**Work to be completed:** Exclude the pictures, and otherwise reproduce the data in full.

**Data segment:**
+ + + + + + +
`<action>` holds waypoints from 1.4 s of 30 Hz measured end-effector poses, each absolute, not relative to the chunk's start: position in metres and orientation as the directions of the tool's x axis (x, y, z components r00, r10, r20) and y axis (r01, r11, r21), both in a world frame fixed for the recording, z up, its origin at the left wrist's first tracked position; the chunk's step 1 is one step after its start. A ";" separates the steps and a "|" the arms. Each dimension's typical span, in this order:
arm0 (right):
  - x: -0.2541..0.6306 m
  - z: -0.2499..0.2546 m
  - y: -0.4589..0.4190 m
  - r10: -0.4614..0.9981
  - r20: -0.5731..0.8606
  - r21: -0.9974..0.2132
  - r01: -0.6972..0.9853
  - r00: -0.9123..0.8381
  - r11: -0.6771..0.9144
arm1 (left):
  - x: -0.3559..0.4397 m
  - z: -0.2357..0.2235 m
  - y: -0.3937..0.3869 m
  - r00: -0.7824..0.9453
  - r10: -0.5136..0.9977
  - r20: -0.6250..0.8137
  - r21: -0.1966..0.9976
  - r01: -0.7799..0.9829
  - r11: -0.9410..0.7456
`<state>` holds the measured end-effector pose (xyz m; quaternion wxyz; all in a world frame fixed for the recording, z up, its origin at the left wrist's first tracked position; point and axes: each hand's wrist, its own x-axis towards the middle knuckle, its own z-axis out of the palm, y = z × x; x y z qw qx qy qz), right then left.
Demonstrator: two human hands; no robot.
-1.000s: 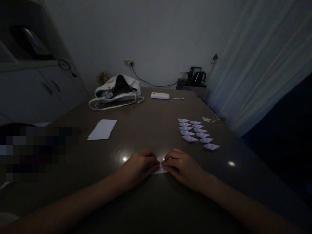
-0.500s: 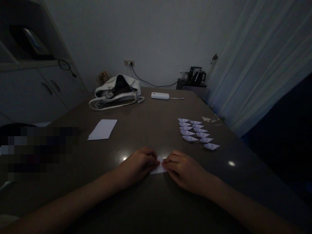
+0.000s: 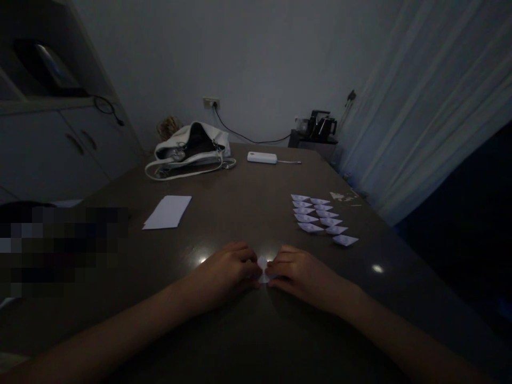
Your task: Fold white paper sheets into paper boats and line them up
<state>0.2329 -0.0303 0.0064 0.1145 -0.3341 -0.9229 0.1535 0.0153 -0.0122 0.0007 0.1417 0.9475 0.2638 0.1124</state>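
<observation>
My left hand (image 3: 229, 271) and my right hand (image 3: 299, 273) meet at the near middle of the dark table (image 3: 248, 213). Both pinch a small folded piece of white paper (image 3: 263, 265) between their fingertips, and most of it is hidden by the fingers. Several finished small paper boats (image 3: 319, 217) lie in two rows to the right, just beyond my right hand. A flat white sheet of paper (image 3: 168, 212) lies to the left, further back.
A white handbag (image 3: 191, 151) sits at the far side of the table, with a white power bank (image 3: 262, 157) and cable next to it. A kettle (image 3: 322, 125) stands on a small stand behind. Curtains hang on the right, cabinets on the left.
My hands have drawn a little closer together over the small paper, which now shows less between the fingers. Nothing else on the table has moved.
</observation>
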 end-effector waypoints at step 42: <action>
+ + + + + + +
**Result:**
`<action>` holds waypoints from 1.4 s of 30 Hz measured end-effector poses, each absolute, not relative to the chunk's start: position in metres and orientation as the directions of the tool's x axis (x, y, z components r00, r10, r20) and y axis (r01, r11, r21), both in a world frame fixed for the recording, z up, its origin at the left wrist's first tracked position; the chunk's step 1 is one step after its start. A ";" separates the steps and a "|" the arms. Each dimension's typical span, in this order:
arm0 (right):
  - x: -0.2541..0.6306 m
  - z: -0.2499..0.2546 m
  - y: -0.4589..0.4190 m
  - r10: -0.4614..0.9981
  - r20: -0.5731..0.8606
  - r21: -0.9974..0.2132
  - r01: -0.6972..0.9853
  - r00: -0.9123..0.8381
  - r11: -0.6771..0.9144
arm1 (left):
  - x: -0.3559..0.4397 m
  - z: -0.2357..0.2235 m
  - y: -0.3937..0.3869 m
  - r00: -0.7824..0.9453
  - r10: -0.5136..0.9977
  - r20: -0.6250..0.8137
  - r21: -0.1966..0.9976
  - r01: -0.7799..0.9829
  - r11: -0.9410..0.7456
`<state>` holds the measured end-effector pose (xyz m; quaternion wxyz; all in a world frame fixed for the recording, z up, its origin at the left wrist's first tracked position; point and axes: each hand's wrist, its own x-axis towards the middle knuckle, its own z-axis out of the palm, y = z × x; x y z qw qx qy qz), right then left.
Demonstrator: two human hands; no robot.
-1.000s: 
-0.500s: 
+0.000s: 
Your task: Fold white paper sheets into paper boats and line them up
<state>0.2329 -0.0303 0.0064 0.1145 -0.3341 -0.9229 0.1535 0.0153 -0.0122 0.0007 0.1417 0.9475 0.2638 0.1124</state>
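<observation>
My left hand (image 3: 229, 271) and my right hand (image 3: 299, 273) meet at the near middle of the dark table (image 3: 248, 213). Both pinch a small folded piece of white paper (image 3: 263, 265) between their fingertips, and most of it is hidden by the fingers. Several finished small paper boats (image 3: 319, 217) lie in two rows to the right, just beyond my right hand. A flat white sheet of paper (image 3: 168, 212) lies to the left, further back.
A white handbag (image 3: 191, 151) sits at the far side of the table, with a white power bank (image 3: 262, 157) and cable next to it. A kettle (image 3: 322, 125) stands on a small stand behind. Curtains hang on the right, cabinets on the left.
My hands have drawn a little closer together over the small paper, which now shows less between the fingers. Nothing else on the table has moved.
</observation>
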 end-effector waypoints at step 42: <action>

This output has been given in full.